Last month, the ACR, AMA and other groups were successful in efforts to allow an expedited exception process for Meaningful Use. Congress passed and President Obama signed into law S. 2425, the Patient Access and Medicare Protection Act, which allows CMS to provide a blanket hardship exemption from 2015 Meaningful Use penalties to providers who apply for the exemption. The exemption would prevent financial penalties scheduled to be applied in 2017.
The ACR recommends that all members subject to the Meaningful Use program apply for the hardship exemption. CMS has said it will broadly accept hardship exemptions because of delays in the posting of related regulations. Additionally, applying for the hardship will not prevent members from receiving an MU incentive; it merely protects from the assessment of penalties.
CMS must receive your exemption application by March 15, 2016. The AMA has created step-by-step instructions in a MU Hardship Exemption Fact Sheet.
Thanks to the support of ACR/ARHP members, RheumPAC’s fundraising for 2015 exceeded both our listed goal of $140,000 as well as our stretch goal of $150,000. We raised $151,368 from 346 members, both new records! We disbursed $135,000 to rheumatology’s champion legislators as well.
While these are fabulous results, none of us on the committee is truly happy or satisfied with how we are doing. We still have less than 5% of the ACR and ARHP membership underwriting the work that benefits our more than 7,500 U.S. members. Everyone in the ACR and ARHP leadership is committed to improving the participation of ACR and ARHP members, and I hope you will as well.

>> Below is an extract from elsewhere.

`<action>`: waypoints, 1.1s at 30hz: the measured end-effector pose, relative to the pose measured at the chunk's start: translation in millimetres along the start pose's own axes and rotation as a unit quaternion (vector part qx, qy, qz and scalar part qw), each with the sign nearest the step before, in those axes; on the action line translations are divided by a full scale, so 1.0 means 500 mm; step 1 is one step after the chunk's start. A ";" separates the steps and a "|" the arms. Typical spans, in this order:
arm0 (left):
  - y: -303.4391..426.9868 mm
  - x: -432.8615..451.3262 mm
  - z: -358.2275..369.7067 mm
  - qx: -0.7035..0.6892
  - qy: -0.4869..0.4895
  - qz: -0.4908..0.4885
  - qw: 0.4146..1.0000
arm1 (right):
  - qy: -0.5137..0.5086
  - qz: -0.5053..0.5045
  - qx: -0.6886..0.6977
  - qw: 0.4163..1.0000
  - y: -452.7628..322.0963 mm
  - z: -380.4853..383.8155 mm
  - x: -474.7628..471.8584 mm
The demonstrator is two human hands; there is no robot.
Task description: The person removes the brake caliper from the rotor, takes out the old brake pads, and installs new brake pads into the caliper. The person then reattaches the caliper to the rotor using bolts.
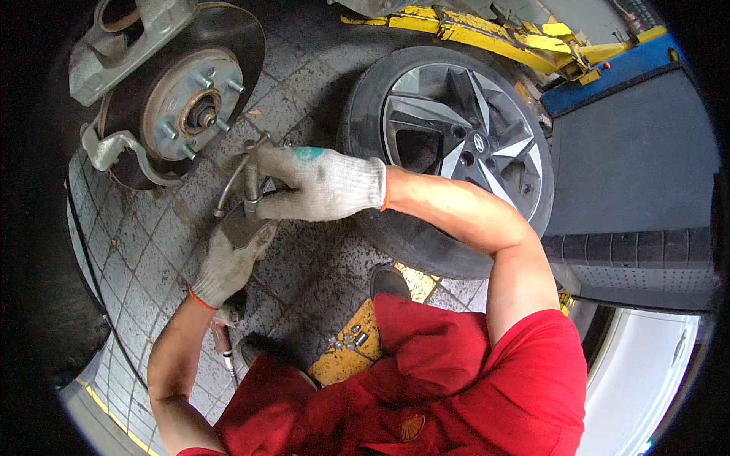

If each person can enlist just one more member to invest in their personal and professional future through RheumPAC, we can do even more to improve the lives of everyone with rheumatic diseases and those of us who care for them. While I absolutely want to raise more funds, I truly want more participation at whatever level each person feels comfortable.
The committee is looking into a number of ways to facilitate the process of investing in RheumPAC, and I will update you on the progress of these initiatives moving forward. Please feel free to contact me and our RheumPAC team at email@example.com with any and all suggestions, questions, etc.
I want to thank each one of you for your past help, and look forward to all of us doing more in the future.